大切な人への贈り物に、何を選びますか。

値段でも流行でもなく、「この人を想って選んだ」という気持ちごと手渡せるもの。今日は、店で実際にあった、ある少年の贈り物のお話をさせてください。

ひとりで通ってきた少年

コロナ禍より前のこと。ひとりで何度も店に通ってくる少年がいました。

学校のこと、友だちのこと、家族のこと、将来の夢——来店するたび、思いつくままに話していってくれる、小さな常連さんです。

その話の中で、いつも特別だったのが「おかあさん」のことでした。

「これがいい」と譲らなかった日

ある日、少年がスタッフに尋ねました。お母さんの誕生月の誕生石は何ですか、と。

後日、お母さんと一緒に来店した少年が選んだのは、その誕生石でした。少年のお小遣いには、ずいぶん大きな買い物です。

それでも「絶対コレ」と一歩も譲らず、その石のストラップを自分のお金で買って、お母さんに手渡しました。値段ではない価値に、少年はもう気づいていたのだと思います。

5年後のゴールデンウィークに

それから5年。連休のある日、お母さんがふらりと来店されました。

「あのストラップ、今もお守りにしているんです」

そして同じ日の夕方、今度は少年本人が店を訪ねてきてくれました。当時小学生だった少年は、もう中学3年生。背が伸びて、声も変わって。それでも、近況や頑張っていることを話してくれる様子は、当時のままでした。

「また話に来ます」と帰っていく背中に、スタッフ一同、心の中でエールを送ったのでした。

石は「想い」を運ぶ

石そのものに不思議な力があるかどうかは、わかりません。

けれど、誰かを想って選ばれた石は、その想いごと相手の手元に残ります。5年経っても、お守りとして。

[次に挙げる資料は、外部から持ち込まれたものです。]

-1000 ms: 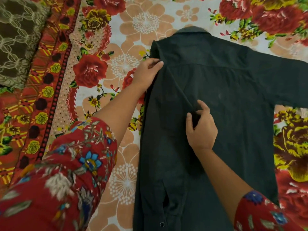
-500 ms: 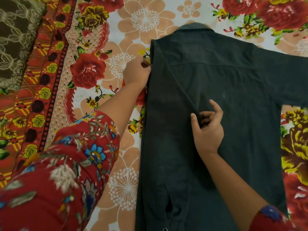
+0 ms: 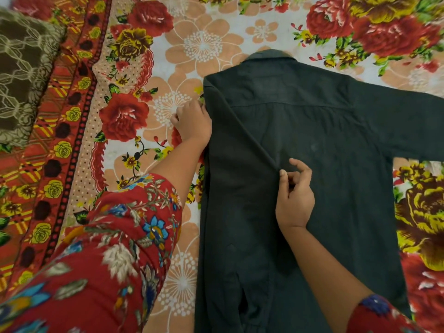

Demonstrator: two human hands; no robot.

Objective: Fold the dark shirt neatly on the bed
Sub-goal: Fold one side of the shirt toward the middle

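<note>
The dark shirt (image 3: 336, 164) lies back-up on the floral bedsheet (image 3: 204, 44), collar at the far end. Its left side is folded inward, and that sleeve runs down along the fold. The right sleeve stretches out flat to the right. My left hand (image 3: 192, 122) rests against the folded left edge below the shoulder, fingers curled onto the cloth. At the shirt's middle, my right hand (image 3: 294, 198) pinches the folded sleeve's diagonal edge between thumb and bent fingers, with the index finger raised.
A brown patterned pillow (image 3: 24, 75) lies at the far left, beyond the sheet's red border (image 3: 60, 150). My red floral sleeves cover the lower left and lower right corners.
My left hand slid off the top of the shoulder fold to the shirt's outer left edge. My right hand stayed on the sleeve's edge, its fingers shifting slightly.
</note>
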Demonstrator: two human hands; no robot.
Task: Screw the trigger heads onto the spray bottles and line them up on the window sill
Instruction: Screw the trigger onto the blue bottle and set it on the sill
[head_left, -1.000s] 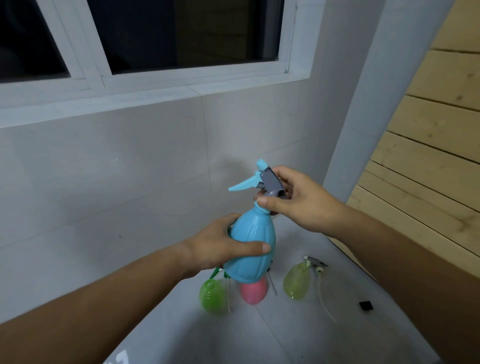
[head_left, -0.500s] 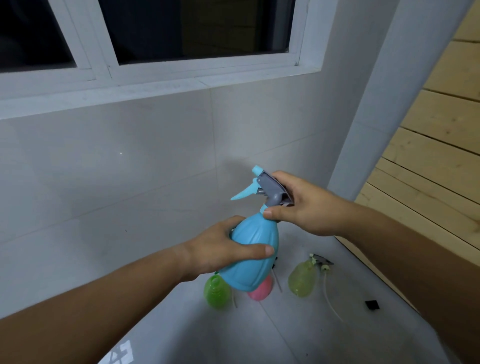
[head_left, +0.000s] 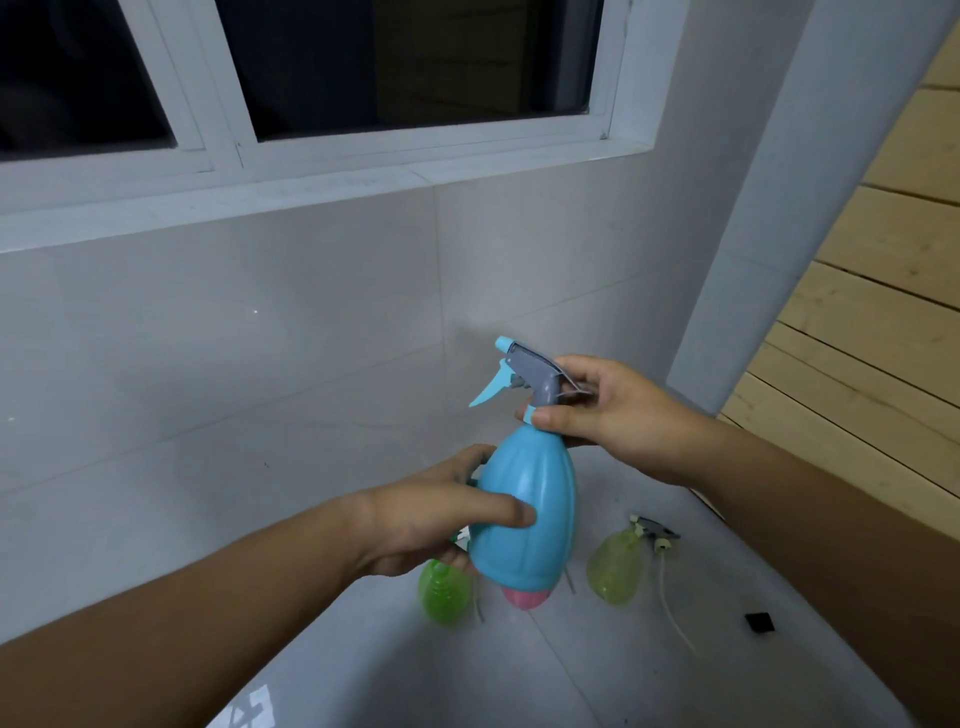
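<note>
Centrally, head view: left hand (head_left: 431, 519) wraps the blue bottle (head_left: 530, 509) round its belly, held in air below the sill (head_left: 260, 202). Right hand (head_left: 608, 410) pinches the trigger head (head_left: 535, 374) at its base. On the floor (head_left: 571, 675) behind: green bottle (head_left: 444, 592) partly hidden, pink bottle (head_left: 524, 597) mostly hidden, yellow bottle (head_left: 615, 569), neck detail unclear.

Dim, bluish light; edges bowed, perhaps slightly soft.
</note>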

石には、想いを伝える力がある。そして、値段では測れない大切なものに気づかせてくれる力がある——店に立っていると、そんなふうに思うのです。

5月の誕生石・本翡翠

この季節にご紹介したいのが、5月の誕生石・本翡翠です。

日本の国石にも選ばれている、古くから愛されてきた石。慈悲や思いやりの象徴とされ、人との縁を結ぶお守りとして大切にされてきました。

誰かを想う気持ちに、そっと寄り添ってくれる石です。

まとめ——贈り物は、想いの置き場所

贈り物の価値は、値段では決まりません。「あなたを想って選んだ」という事実そのものが、何年経っても相手を支え続けます。

もし誰かの顔が浮かんだら、その人の誕生石を眺めてみてください。あなたの想いの置き場所として、石はずっと働いてくれます。